When a 6-foot-5 Serbian guard lands $2.5 million to play college ball, it’s not just a signing—it’s a statement.
Kansas State basketball has turned heads once again with its aggressive NIL strategy, securing international standout Andrej Kostic with a reported deal worth $2.5 million. The move not only eclipses the Wildcats’ previous record set by Coleman Hawkins last season, but also cements K-State as a serious player in the escalating arms race of college basketball recruiting.Jerome Tang’s High-Stakes Blueprint
Head coach Jerome Tang isn’t just building a team—he’s investing in a future. Kostic joins a high-upside recruiting class that includes Akron’s Nate Johnson and Monmouth’s Abdi Bashir. The message is clear: Kansas State is willing to pay for potential. And with the Big 12 growing more competitive, paying to win is becoming a necessity, not a luxury.

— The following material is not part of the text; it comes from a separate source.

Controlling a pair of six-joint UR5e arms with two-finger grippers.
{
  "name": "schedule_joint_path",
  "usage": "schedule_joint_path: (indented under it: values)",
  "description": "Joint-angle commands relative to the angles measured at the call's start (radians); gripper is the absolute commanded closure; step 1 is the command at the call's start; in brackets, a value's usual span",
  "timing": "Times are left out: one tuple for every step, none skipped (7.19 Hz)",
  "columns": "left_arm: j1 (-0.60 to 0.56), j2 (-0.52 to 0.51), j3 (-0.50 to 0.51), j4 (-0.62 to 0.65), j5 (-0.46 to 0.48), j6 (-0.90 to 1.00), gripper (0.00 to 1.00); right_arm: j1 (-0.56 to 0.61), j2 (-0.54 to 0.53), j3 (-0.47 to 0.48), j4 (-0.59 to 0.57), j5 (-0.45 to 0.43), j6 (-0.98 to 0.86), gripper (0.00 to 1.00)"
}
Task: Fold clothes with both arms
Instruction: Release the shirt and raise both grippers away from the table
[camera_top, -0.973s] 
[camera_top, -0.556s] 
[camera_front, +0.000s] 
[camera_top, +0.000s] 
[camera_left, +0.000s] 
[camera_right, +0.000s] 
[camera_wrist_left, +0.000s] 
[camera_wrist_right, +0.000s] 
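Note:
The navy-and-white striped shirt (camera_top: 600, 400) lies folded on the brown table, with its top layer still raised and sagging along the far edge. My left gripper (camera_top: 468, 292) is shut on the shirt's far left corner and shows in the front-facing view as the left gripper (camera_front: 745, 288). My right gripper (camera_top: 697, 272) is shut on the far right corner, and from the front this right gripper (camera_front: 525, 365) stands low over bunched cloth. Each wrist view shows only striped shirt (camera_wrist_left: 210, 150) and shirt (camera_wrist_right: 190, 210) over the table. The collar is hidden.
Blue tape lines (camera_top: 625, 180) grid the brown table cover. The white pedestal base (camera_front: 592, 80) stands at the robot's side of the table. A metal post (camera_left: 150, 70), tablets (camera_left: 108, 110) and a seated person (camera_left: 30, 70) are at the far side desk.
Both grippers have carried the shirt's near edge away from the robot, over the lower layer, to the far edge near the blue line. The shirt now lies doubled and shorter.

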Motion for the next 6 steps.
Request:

But the narrative may shift with Kostic. As the NCAA prepares for a potential revenue-sharing model capped at $20.5 million per school, $2.5 million no longer feels like an outlier. Players like Texas Tech’s JT Toppin are reportedly landing NIL deals upwards of $4 million. In this new financial landscape, Kostic’s price tag reflects not extravagance, but market value.